--- START ---
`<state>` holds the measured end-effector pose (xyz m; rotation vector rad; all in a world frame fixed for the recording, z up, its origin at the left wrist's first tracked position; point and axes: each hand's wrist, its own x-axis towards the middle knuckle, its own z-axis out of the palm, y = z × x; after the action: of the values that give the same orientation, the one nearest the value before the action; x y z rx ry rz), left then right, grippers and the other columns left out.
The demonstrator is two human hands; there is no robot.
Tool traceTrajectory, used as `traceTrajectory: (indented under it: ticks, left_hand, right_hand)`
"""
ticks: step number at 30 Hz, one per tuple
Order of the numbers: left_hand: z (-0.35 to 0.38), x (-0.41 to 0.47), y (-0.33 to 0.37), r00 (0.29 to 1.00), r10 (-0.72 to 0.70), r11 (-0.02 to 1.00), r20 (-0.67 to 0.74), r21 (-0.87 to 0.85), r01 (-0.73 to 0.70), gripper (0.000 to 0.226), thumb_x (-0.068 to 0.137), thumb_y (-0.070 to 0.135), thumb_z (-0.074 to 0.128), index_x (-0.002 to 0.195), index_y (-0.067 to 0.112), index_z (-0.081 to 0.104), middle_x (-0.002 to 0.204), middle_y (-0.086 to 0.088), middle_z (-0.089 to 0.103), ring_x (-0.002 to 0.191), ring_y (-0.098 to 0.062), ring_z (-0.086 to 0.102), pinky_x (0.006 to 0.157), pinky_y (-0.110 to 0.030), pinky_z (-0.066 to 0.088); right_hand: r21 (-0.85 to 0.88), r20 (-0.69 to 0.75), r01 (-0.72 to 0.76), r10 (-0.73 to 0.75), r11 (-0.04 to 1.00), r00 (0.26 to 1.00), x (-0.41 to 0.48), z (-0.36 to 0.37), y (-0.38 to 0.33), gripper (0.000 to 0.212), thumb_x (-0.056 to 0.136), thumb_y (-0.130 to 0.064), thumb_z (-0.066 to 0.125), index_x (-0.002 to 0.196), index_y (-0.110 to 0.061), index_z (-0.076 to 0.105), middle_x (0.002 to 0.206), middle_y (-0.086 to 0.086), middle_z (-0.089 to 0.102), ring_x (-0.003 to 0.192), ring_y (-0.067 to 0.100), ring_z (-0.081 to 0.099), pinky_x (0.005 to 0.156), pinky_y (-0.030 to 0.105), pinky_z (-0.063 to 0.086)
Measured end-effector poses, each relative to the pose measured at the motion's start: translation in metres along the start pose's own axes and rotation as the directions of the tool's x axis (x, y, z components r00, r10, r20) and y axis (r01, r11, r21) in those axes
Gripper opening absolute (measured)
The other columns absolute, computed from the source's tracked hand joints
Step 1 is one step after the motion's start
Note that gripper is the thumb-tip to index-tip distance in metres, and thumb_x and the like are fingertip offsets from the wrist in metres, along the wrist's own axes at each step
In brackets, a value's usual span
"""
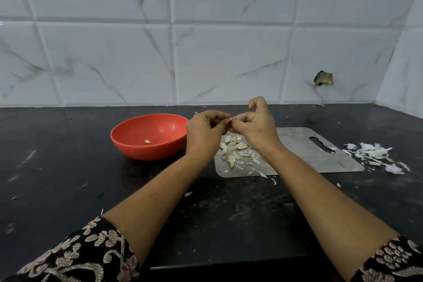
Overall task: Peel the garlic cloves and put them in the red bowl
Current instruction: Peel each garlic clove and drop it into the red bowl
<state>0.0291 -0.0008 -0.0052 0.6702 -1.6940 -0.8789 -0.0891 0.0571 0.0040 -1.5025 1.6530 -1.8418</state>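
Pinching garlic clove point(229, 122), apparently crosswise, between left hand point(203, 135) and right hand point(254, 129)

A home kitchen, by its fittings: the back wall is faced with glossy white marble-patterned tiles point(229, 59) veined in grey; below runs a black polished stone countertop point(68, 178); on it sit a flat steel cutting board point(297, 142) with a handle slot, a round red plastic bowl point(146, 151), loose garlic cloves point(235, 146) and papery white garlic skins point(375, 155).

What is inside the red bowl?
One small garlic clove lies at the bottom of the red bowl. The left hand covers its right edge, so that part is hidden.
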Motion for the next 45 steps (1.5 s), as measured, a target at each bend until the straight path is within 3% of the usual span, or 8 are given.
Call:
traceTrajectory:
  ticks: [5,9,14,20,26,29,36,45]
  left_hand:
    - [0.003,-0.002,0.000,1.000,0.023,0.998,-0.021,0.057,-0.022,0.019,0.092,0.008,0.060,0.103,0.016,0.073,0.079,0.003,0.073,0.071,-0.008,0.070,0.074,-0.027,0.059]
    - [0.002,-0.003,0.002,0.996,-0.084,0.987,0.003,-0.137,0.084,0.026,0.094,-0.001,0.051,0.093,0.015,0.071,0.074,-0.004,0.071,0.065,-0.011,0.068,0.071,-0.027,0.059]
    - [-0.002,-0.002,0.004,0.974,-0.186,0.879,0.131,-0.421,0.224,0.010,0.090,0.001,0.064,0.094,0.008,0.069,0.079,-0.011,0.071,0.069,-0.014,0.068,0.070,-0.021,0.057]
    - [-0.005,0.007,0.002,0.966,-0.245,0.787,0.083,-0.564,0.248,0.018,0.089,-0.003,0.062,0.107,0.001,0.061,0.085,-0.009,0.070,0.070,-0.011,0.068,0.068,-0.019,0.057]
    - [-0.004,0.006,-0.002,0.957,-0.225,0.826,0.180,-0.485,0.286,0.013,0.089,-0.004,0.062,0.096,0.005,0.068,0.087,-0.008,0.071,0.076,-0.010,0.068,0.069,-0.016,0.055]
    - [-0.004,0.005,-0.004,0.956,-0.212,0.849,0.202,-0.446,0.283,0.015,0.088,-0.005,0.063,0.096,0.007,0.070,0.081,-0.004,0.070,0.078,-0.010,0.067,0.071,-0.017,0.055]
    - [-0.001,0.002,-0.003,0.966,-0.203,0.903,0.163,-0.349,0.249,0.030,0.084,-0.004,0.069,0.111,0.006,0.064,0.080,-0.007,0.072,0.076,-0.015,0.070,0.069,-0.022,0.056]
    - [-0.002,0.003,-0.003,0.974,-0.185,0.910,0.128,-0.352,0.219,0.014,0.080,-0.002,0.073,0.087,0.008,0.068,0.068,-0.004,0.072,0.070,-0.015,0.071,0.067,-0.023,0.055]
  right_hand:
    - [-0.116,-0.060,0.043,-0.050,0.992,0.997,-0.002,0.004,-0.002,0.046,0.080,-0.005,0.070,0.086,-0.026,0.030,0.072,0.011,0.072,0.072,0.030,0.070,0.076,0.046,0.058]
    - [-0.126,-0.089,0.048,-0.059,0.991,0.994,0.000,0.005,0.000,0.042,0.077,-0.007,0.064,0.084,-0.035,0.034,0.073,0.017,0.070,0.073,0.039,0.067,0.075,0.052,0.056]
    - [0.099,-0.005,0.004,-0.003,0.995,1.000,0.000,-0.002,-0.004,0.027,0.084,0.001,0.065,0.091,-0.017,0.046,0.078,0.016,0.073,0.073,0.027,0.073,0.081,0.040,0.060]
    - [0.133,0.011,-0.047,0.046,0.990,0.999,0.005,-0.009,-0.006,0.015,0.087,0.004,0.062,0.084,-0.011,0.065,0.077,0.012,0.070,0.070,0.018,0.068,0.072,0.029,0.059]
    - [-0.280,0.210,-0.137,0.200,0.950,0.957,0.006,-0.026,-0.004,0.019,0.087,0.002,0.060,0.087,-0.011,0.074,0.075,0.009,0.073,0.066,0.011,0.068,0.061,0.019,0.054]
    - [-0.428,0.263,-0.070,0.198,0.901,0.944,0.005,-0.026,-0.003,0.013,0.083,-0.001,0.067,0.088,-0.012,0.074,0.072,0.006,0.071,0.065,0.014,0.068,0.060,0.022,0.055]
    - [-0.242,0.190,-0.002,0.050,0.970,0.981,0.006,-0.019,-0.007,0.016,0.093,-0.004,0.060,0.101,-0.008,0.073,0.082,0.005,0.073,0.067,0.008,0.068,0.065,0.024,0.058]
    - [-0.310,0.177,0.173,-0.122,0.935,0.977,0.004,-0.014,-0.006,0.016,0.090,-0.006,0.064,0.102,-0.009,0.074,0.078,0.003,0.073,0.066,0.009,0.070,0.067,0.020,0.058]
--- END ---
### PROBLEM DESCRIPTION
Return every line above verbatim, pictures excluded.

### TASK SOLUTION
`<state>` holds the measured end-effector pose (xyz m; rotation vector rad; all in a world frame fixed for the recording, z up, its origin at the left wrist's first tracked position; point and axes: each hand's wrist, its own x-axis towards the middle knuckle, its own z-axis out of the palm, y = z × x; after the action: of the values that give the same orientation, the one nearest the value before the action; x y z rx ry rz), left then right, grippers and the other columns left out.
The demonstrator is two human hands; there is no robot.
Tool traceTrajectory, used as `traceTrajectory: (indented under it: ticks, left_hand, right_hand)`
"""
ticks: step number at 30 Hz, one per tuple
Order of the numbers: left_hand: z (-0.35 to 0.38), x (-0.41 to 0.47), y (-0.33 to 0.37), r00 (0.29 to 1.00), r10 (-0.72 to 0.70), r11 (-0.02 to 1.00), r20 (-0.67 to 0.74), r21 (-0.87 to 0.85), r01 (-0.73 to 0.70), gripper (0.000 to 0.226), thumb_x (-0.068 to 0.137), thumb_y (-0.070 to 0.135), thumb_z (-0.074 to 0.128), index_x (-0.002 to 0.195), index_y (-0.067 to 0.112), index_z (-0.081 to 0.104), middle_x (-0.002 to 0.204), middle_y (-0.086 to 0.088), middle_z (-0.089 to 0.103), ring_x (-0.002 to 0.191), ring_y (-0.098 to 0.062), ring_z (-0.086 to 0.102), pinky_x (0.006 to 0.157), pinky_y (-0.110 to 0.030), pinky_z (-0.066 to 0.088); right_hand: r21 (-0.85 to 0.88), r20 (-0.69 to 0.75), r01 (-0.72 to 0.76), r10 (-0.73 to 0.75), r11 (-0.04 to 1.00), r00 (0.26 to 1.00), x (-0.41 to 0.48), z (-0.36 to 0.37), y (-0.38 to 0.33), gripper (0.000 to 0.212), thumb_x (-0.056 to 0.136), thumb_y (-0.130 to 0.064), thumb_z (-0.066 to 0.125), index_x (-0.002 to 0.196), index_y (-0.110 to 0.061), index_z (-0.076 to 0.105), middle_x (0.002 to 0.206), middle_y (-0.086 to 0.086), middle_z (-0.089 to 0.102), ring_x (-0.003 to 0.192), ring_y (-0.067 to 0.100), ring_z (-0.081 to 0.099), pinky_x (0.005 to 0.156), pinky_y (-0.030 to 0.105), pinky_z (-0.063 to 0.086)
Measured end-effector poses, each relative to the pose measured at the motion's start: translation in metres along the start pose's own axes and rotation as the directions of the tool's x axis (x, y, z components r00, r10, r20) and y axis (r01, r11, r21) in those axes
Gripper opening absolute (measured)
The other columns absolute, computed from the source's tracked hand joints
Step 1 is one step after the motion's start
Note that gripper is the thumb-tip to index-tip distance in metres, and thumb_x and the like are fingertip offsets from the wrist in metres, along the wrist's own axes at each step
In brackets, a value's usual span
"""
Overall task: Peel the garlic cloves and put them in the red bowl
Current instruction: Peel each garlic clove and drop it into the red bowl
<state>0.0291 -0.0008 -0.0052 0.6702 -1.6940 -0.8789 -0.0891 0.0571 0.0040 -1.5025 1.6530 -1.8418</state>
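Pinching garlic clove point(229, 122), apparently crosswise, between left hand point(203, 135) and right hand point(254, 129)

A home kitchen, by its fittings: the back wall is faced with glossy white marble-patterned tiles point(229, 59) veined in grey; below runs a black polished stone countertop point(68, 178); on it sit a flat steel cutting board point(297, 142) with a handle slot, a round red plastic bowl point(146, 151), loose garlic cloves point(235, 146) and papery white garlic skins point(375, 155).

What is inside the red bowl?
One small garlic clove lies at the bottom of the red bowl. The left hand covers its right edge, so that part is hidden.
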Motion for the next 45 steps (1.5 s), as measured, a target at each bend until the straight path is within 3% of the usual span, or 8 are given.
Call:
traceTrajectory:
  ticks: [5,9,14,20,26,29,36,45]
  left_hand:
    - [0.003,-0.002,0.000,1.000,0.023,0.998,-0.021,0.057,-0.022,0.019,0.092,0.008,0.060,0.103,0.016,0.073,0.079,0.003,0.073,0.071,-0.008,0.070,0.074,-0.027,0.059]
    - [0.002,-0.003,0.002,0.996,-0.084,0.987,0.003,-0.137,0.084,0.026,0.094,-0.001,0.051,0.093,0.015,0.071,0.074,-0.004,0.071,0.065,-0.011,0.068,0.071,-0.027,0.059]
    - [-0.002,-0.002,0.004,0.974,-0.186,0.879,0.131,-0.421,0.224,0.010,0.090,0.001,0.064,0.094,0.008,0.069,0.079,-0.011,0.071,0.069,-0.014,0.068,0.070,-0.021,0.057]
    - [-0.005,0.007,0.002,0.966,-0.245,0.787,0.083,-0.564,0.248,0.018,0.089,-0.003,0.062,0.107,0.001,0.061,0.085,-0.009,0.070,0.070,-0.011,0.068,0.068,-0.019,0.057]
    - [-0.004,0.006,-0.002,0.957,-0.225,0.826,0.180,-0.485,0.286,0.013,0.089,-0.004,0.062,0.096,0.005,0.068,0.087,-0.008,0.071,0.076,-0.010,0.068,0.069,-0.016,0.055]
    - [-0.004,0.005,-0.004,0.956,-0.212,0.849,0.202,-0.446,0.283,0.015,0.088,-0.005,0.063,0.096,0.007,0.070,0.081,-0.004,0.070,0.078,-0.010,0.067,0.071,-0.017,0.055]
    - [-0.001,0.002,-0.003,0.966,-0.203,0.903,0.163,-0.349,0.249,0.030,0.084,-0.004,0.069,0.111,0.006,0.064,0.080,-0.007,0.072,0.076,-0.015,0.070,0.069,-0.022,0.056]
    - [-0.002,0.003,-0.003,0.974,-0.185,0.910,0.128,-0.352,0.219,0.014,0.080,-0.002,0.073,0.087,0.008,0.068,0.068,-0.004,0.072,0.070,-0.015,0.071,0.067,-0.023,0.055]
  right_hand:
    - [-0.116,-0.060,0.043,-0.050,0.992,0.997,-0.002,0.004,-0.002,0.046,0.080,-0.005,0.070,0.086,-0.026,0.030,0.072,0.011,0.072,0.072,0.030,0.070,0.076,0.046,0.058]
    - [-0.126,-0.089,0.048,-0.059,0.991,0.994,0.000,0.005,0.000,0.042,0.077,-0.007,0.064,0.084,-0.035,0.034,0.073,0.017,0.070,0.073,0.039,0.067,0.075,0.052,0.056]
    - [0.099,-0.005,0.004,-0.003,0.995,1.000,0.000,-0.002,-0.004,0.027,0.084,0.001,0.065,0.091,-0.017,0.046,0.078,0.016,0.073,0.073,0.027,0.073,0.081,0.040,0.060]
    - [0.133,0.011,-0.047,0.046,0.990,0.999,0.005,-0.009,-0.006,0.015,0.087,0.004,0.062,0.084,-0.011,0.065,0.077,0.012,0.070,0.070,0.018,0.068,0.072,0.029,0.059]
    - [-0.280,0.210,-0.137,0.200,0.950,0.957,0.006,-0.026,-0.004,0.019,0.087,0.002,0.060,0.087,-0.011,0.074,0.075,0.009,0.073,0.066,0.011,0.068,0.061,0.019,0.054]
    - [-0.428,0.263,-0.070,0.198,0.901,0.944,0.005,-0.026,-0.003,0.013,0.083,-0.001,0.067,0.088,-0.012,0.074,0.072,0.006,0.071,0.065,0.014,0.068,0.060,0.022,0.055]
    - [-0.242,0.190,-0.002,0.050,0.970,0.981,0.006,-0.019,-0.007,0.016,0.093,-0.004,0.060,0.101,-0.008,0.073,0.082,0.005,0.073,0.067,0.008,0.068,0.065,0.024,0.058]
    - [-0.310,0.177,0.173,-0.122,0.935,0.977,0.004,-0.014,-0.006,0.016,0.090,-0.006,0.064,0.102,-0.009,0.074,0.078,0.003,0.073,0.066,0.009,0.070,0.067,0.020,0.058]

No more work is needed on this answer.